The ABC used yesterday’s opening night of the Australian International Documentary Conference to launch a new premium documentary strand.
Available through ABC iview, Australian Features will showcase a cross-section of the country’s contemporary factual storytelling, with the broadcaster inviting submissions to commissioning editors and development executives from today. It has indicated it is looking for a broad range of genres and formats, including true-crime and investigations, observational access, extraordinary stories of everyday Australians, unknown stories of well-known Australians, and first-person unfolding narratives.
ABC head of factual Susie Jones said Australian Features aimed to create a world-class strand of contemporary documentaries that spoke to a broad audience.
“In a streaming era, feature documentaries are more important than ever, and audiences consistently gravitate towards them,” she said.
“Australian documentaries are world-class and have the ability to entertain, enlighten, move, and inspire.
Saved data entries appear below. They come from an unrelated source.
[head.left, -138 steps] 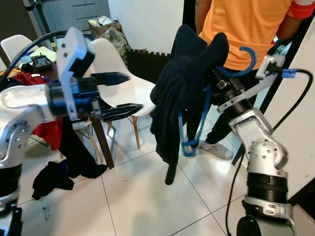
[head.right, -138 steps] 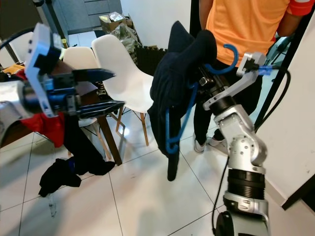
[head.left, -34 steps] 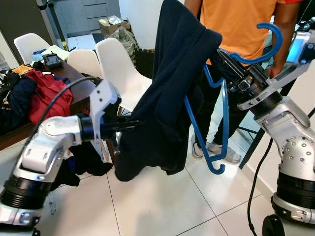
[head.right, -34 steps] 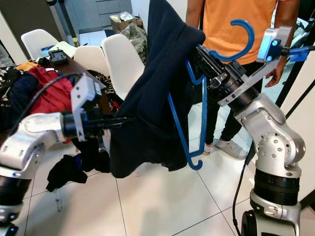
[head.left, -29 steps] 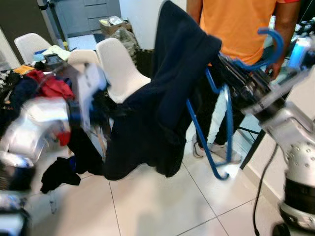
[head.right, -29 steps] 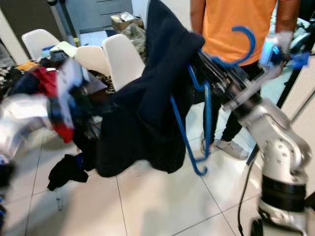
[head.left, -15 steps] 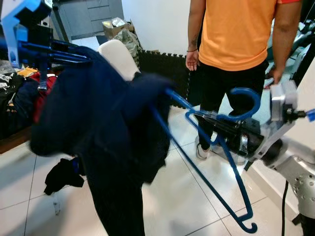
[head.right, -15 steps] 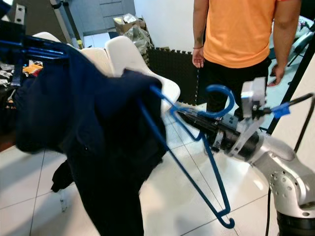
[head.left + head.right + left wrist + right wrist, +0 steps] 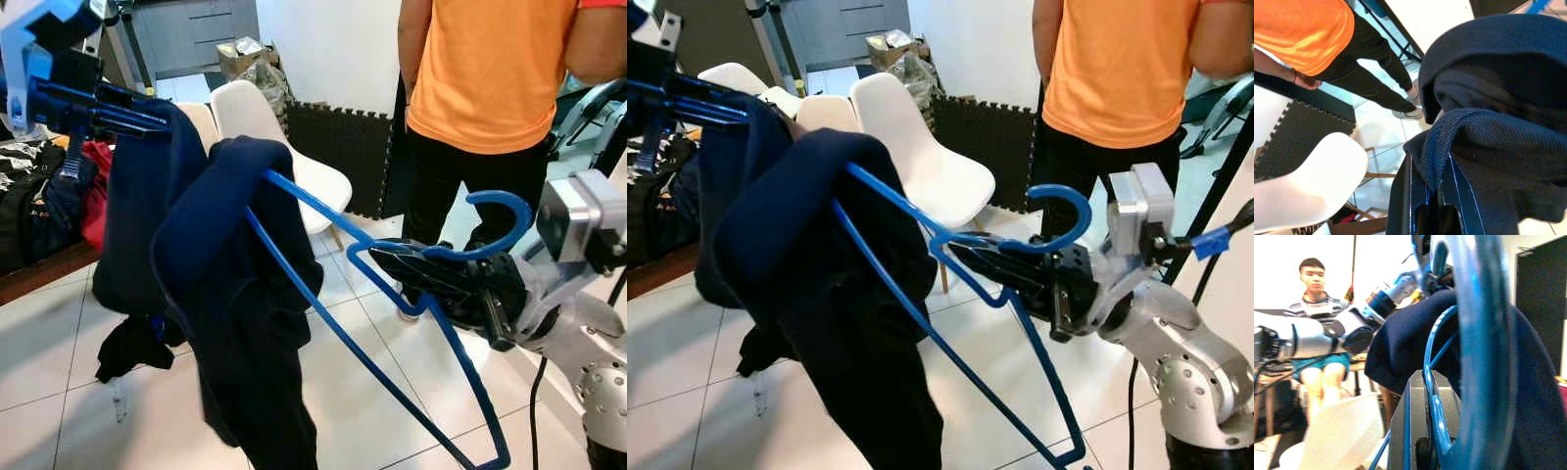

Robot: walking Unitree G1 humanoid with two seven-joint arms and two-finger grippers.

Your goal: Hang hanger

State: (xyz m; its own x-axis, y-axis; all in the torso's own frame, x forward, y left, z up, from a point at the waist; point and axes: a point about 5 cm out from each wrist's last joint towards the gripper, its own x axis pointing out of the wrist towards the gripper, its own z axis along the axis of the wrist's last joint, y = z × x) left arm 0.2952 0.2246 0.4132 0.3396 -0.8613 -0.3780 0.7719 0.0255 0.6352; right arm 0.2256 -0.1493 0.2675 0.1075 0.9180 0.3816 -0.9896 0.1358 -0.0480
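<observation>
Blue hanger (image 9: 392,362) (tilted) | right end effector (image 9: 411,266) grips neck | left end effector (image 9: 147,113) pinches navy garment (image 9: 235,323)

Under me runs a pale tiled floor (image 9: 343,392) with dark grout lines. A crumpled black garment (image 9: 127,348) lies on it to my left, and nearer me there is a small clear object (image 9: 118,401) I cannot identify. Farther off, white chairs (image 9: 284,162) stand on the tiles, with a black foam mat (image 9: 353,147) propped against the far wall behind them. A person's shoes (image 9: 407,311) stand on the tiles to the right. At far left, a wooden table (image 9: 39,279) carries a heap of red and dark clothes (image 9: 59,191).
</observation>
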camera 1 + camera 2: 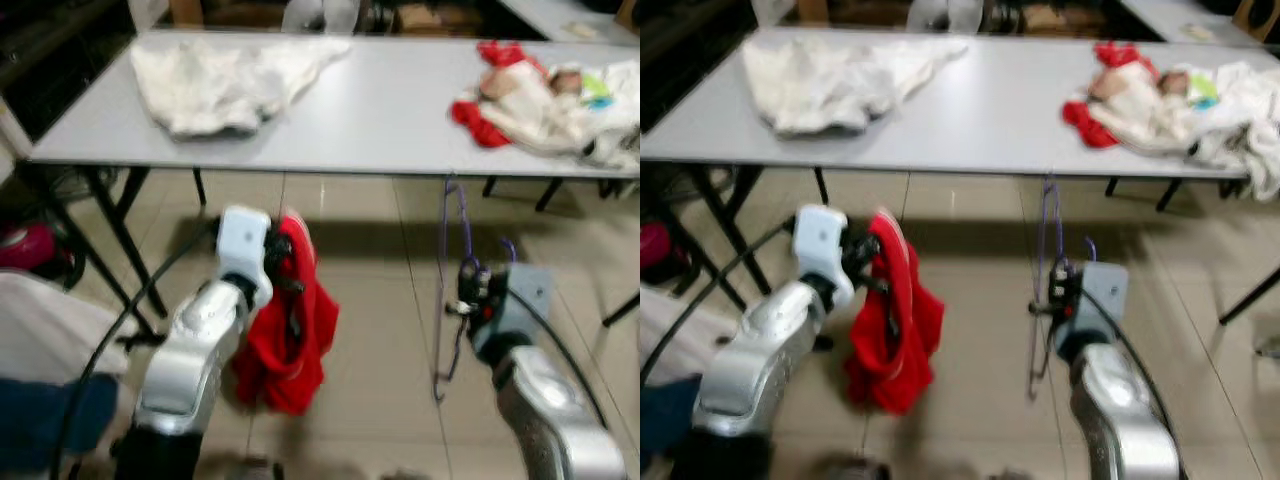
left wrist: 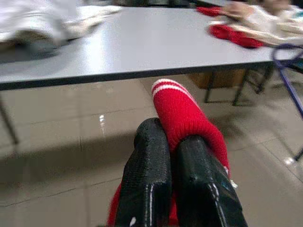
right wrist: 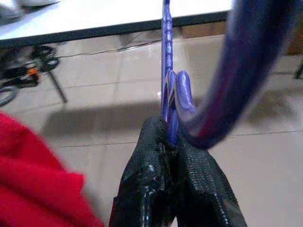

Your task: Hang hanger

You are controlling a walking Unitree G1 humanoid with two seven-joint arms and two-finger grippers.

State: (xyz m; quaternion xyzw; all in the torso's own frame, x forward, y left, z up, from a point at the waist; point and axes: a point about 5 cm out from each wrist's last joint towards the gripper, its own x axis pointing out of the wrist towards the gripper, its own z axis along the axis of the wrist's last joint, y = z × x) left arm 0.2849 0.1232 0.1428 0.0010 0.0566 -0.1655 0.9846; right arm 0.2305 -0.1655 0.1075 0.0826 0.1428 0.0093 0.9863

We want ABC iview to be the premier destination for the very best Australian documentaries.”
The ABC reports it commissioned more than $24 million in documentary and factual content last year, and has commissioned on average over 100 hours of documentary and factual content annually since 2020, except for the COVID-impacted 2020/21 financial year.
Jones expected documentaries shown through the new strand to have varied appeal and garner critical acclaim.
“We’re very open to pitches for this strand, so be ambitious and present us with your biggest and best idea,” she said.
”The ABC has a strong history of entertaining and educating audiences with distinctive Australian content driven by bold storytelling, with some recent standouts including Harley and Katya, Freeman, The Dark Emu Story, Firestarter, and Folau in recent years.”